Doctors say they know the score. “Everyone knows what the evening is and takes it with grain of salt,” says the surgeon. But knowing that you’re the target of a sales job doesn’t immunize you from its effect. Consumers know the purpose of TV commercials, too, and yet still go right out and buy the advertised products. Even such innocuous tactics as the ubiquitous pens and pads emblazoned with drug logos can have an impact. Studies have shown that a wide variety of interactions between pharmaceutical companies and doctors–from consulting fees to free pens–do in fact influence physicians’ prescribing patterns. In a 2003 commentary published in the Journal of the American Medical Association, Carnegie Mellon economist George Loewenstein concluded that “by subtly affecting the way the receiver evaluates claims made by the gift giver, small gifts may be surprisingly influential.”

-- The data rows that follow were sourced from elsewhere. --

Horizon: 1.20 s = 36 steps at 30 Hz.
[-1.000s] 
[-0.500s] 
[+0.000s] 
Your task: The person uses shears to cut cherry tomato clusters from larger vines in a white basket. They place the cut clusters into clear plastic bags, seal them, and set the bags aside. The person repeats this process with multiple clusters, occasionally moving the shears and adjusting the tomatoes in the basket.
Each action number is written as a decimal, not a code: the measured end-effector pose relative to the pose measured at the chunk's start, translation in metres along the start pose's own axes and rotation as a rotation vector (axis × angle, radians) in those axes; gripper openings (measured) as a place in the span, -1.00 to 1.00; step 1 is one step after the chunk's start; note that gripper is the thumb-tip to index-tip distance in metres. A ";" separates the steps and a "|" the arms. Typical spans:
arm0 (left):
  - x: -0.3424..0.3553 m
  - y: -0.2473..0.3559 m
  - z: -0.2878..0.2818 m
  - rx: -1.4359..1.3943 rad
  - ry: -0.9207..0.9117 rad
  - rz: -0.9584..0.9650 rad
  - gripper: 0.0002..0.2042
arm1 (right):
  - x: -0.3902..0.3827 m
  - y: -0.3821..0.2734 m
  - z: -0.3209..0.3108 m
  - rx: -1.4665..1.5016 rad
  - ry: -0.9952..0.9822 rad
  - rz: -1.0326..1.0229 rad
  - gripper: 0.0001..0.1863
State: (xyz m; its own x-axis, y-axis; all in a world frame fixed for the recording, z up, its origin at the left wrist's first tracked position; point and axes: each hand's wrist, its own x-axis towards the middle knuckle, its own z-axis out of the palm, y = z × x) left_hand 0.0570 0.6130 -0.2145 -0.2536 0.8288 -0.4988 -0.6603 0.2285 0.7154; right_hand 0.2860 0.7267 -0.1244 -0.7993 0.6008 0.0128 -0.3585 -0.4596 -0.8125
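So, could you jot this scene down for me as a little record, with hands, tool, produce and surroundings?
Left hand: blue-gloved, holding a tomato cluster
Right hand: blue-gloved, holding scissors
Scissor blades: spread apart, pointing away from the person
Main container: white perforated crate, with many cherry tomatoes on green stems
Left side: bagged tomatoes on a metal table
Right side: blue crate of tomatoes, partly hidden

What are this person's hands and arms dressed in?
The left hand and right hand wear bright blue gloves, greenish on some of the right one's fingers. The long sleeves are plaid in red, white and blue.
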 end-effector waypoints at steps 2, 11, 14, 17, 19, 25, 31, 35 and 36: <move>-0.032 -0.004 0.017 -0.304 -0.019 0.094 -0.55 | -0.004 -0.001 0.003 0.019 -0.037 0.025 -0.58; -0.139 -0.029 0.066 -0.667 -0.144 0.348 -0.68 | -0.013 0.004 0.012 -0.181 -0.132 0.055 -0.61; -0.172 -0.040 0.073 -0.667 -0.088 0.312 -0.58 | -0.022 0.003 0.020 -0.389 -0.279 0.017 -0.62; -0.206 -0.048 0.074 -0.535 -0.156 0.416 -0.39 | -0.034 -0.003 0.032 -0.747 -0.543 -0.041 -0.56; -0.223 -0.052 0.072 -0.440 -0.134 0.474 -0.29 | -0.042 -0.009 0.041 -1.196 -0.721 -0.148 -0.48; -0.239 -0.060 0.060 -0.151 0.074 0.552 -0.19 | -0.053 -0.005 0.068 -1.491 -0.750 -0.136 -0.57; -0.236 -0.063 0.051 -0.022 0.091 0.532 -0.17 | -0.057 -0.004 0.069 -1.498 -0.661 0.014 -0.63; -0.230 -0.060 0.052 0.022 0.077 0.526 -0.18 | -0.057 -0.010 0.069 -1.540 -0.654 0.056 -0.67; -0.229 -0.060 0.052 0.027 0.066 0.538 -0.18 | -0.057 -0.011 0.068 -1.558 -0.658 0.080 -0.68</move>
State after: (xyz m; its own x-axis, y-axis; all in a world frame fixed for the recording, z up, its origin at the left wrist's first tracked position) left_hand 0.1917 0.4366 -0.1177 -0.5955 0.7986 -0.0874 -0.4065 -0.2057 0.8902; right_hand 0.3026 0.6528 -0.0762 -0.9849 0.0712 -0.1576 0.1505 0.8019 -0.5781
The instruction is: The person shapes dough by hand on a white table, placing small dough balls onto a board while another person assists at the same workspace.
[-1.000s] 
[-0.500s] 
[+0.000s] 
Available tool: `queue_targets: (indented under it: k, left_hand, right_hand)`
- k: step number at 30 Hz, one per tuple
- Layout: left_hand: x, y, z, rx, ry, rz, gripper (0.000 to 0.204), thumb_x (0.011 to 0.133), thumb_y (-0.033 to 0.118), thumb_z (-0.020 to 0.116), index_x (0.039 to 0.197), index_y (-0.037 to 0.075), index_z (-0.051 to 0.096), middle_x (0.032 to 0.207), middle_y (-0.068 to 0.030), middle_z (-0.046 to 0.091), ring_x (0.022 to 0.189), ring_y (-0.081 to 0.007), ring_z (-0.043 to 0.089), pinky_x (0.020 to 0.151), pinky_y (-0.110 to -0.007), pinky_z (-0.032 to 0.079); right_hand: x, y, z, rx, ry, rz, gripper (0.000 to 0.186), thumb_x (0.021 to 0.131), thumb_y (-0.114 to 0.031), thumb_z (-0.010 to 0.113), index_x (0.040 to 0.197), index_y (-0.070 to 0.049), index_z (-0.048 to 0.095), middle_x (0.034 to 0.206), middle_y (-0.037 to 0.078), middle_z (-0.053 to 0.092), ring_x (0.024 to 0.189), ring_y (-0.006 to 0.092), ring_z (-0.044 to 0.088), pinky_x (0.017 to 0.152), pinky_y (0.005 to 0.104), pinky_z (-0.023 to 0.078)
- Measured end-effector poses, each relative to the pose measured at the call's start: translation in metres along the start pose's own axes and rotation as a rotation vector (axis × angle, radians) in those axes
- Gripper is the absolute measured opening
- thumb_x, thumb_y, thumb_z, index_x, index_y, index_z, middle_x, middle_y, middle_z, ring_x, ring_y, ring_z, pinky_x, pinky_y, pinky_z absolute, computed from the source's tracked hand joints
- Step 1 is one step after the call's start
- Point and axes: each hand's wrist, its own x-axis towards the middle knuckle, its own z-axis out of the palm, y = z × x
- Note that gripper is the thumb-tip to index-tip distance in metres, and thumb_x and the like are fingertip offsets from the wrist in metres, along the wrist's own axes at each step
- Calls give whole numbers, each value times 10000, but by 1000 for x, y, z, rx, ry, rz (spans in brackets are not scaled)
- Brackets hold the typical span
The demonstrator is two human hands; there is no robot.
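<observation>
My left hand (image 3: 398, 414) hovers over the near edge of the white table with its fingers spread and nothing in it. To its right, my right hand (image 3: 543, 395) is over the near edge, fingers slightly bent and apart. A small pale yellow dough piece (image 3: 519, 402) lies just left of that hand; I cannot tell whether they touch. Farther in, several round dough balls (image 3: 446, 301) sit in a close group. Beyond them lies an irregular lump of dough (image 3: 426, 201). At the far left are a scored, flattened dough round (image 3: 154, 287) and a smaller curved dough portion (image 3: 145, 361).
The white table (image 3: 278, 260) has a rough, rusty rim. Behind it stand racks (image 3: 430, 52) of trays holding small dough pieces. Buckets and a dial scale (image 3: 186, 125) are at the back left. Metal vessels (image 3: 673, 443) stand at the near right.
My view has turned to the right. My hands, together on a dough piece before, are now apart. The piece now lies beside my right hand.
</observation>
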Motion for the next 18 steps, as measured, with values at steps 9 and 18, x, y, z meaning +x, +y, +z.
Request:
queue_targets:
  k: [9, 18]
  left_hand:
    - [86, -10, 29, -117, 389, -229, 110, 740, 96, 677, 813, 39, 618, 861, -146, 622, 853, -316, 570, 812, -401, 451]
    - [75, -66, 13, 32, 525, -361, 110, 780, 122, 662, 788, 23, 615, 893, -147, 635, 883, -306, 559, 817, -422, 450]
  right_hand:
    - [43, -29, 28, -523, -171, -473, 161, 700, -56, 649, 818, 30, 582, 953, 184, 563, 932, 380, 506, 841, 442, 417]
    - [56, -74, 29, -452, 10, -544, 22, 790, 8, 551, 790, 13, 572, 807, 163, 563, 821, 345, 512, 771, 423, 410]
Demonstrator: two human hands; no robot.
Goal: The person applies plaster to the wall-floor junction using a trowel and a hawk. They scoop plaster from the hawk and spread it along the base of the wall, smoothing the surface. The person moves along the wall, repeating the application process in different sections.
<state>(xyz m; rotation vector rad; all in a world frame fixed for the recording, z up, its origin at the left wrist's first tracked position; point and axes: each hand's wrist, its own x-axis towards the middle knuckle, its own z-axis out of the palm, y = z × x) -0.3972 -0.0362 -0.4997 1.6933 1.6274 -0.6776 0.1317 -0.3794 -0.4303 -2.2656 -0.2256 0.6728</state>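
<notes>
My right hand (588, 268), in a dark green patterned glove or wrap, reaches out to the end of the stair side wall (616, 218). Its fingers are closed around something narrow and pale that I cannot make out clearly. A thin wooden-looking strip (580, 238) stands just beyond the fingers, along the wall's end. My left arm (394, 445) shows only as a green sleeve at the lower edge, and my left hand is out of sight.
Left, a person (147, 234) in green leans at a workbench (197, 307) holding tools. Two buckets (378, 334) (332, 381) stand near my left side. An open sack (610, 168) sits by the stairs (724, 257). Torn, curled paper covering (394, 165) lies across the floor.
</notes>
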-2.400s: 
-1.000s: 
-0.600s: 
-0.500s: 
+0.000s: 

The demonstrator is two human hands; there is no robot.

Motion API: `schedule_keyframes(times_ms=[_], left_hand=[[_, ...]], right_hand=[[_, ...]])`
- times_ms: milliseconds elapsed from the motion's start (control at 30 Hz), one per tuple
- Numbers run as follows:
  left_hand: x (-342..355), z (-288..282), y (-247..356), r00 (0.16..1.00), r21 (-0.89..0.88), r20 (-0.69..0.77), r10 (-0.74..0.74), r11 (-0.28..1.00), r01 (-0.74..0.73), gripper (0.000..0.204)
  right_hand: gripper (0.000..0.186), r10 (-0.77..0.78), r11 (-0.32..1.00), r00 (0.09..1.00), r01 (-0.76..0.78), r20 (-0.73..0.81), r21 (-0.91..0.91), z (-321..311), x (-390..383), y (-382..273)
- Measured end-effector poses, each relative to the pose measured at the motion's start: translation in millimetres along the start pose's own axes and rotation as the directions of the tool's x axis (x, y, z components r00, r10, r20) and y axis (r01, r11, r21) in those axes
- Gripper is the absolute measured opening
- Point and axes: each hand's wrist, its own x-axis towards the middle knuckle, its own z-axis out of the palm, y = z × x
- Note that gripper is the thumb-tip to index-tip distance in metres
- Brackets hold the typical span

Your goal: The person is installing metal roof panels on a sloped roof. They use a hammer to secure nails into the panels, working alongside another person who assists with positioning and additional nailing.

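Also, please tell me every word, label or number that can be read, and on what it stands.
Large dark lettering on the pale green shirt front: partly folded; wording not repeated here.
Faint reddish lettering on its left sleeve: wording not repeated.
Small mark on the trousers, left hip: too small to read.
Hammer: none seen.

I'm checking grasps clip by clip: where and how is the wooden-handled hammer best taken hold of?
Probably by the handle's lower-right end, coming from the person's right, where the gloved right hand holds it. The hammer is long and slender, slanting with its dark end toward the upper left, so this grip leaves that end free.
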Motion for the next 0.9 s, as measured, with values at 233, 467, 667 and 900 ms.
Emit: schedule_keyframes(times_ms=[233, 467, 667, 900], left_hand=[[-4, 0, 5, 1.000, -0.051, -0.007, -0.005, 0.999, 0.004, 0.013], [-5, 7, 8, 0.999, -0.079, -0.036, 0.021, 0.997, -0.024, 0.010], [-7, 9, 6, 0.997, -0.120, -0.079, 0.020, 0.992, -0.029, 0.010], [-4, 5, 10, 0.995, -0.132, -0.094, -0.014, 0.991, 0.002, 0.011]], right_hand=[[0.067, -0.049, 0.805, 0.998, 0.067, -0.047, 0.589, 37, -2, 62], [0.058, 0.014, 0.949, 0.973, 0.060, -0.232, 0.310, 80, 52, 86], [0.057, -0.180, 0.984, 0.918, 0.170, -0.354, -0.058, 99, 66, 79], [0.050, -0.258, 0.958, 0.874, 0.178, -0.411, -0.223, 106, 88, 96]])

And of these “gifts” contribute to the increase in expenditures on prescription drugs. Multiple studies have found a correlation between the cost of physicians’ treatment choices and the amount of contact with drug company representatives. An extensive review of the literature published in JAMA in 2000 found that doctor interactions with pharmaceutical companies led to increased prescription costs and “nonrational” prescribing, such as prescribing drugs that provide only incremental benefits to patients. Consider the heartburn drug Nexium, essentially a slightly improved version of Prilosec, which recently lost patent protection and became available generically and over the counter. The majority of “new” drugs now fall into this category; from 1989 to 2000, the U.S. Food and Drug Administration judged 76 percent of approved new drugs were, at best, moderate improvements over existing treatments. Many were like Nexium: a modification to an older product with the same ingredient. In 2000, according to a 2002 report by the National Institutes for Health Care Management Research and Educational Foundation, the average price of these new drugs was nearly twice that of existing drugs for the same symptoms.
A flurry of renewed, stricter self-regulation followed the Lupron case in 2002 and 2003. Both the pharmaceutical industry and physician’s organizations targeted actions that the settlement identified as violations of anti-kickback law, such as bogus consulting arrangements and control over program content at medical meetings. But drug dinners and other marketing practices–ghostwritten papers, entertainment, travel, and larger gifts, many of which are still permitted in some form or another under the new guidelines–might also constitute violation of anti-kickback laws, according to guidance published by the Justice Department’s Office of the Inspector General in April 2003.
Outright fraud, such as charging Medicare for unnecessary procedures or accepting consulting fees without performing a service, must be dealt-with. U.S. attorneys are taking action, using the criminal anti-kickback statute and the False Claims Act, both separately and in tandem. In 2003, for example, AstraZeneca settled criminal fraud charges related to the prostate-cancer drug Zoladex, a $355 million lawsuit that involved marketing inducements similar to those in the Lupron case. And in July, Schering-Plough pled guilty to charges under the anti-kickback statute and paid a $350 million fine–in part for providing grants to private physicians to conduct educational programs.
But more subtle ethical quagmires raise issues as well. Few dispute the benefits of researchers’ hiring writers to polish style and properly format papers. But medicine commands a level of public trust that other areas of science do not–and therefore it is all the more unsettling when it is revealed that medical papers are ghostwritten by drug company PR firms, with little input from the doctor whose name appears at the top. As much as prescription fraud, such practices are a betrayal of public trust.
Aggressive (and highly publicized) prosecution of the most egregious cases could help expose practices that are neither ethical nor legal, and might lead to even more aggressive self-regulation, to the benefit of patients and their trust in the doctors who treat them. A few good physician perp walks could help clean out the bad apples and help reform doctor-drug company interactions–a relationship that has gone badly astray.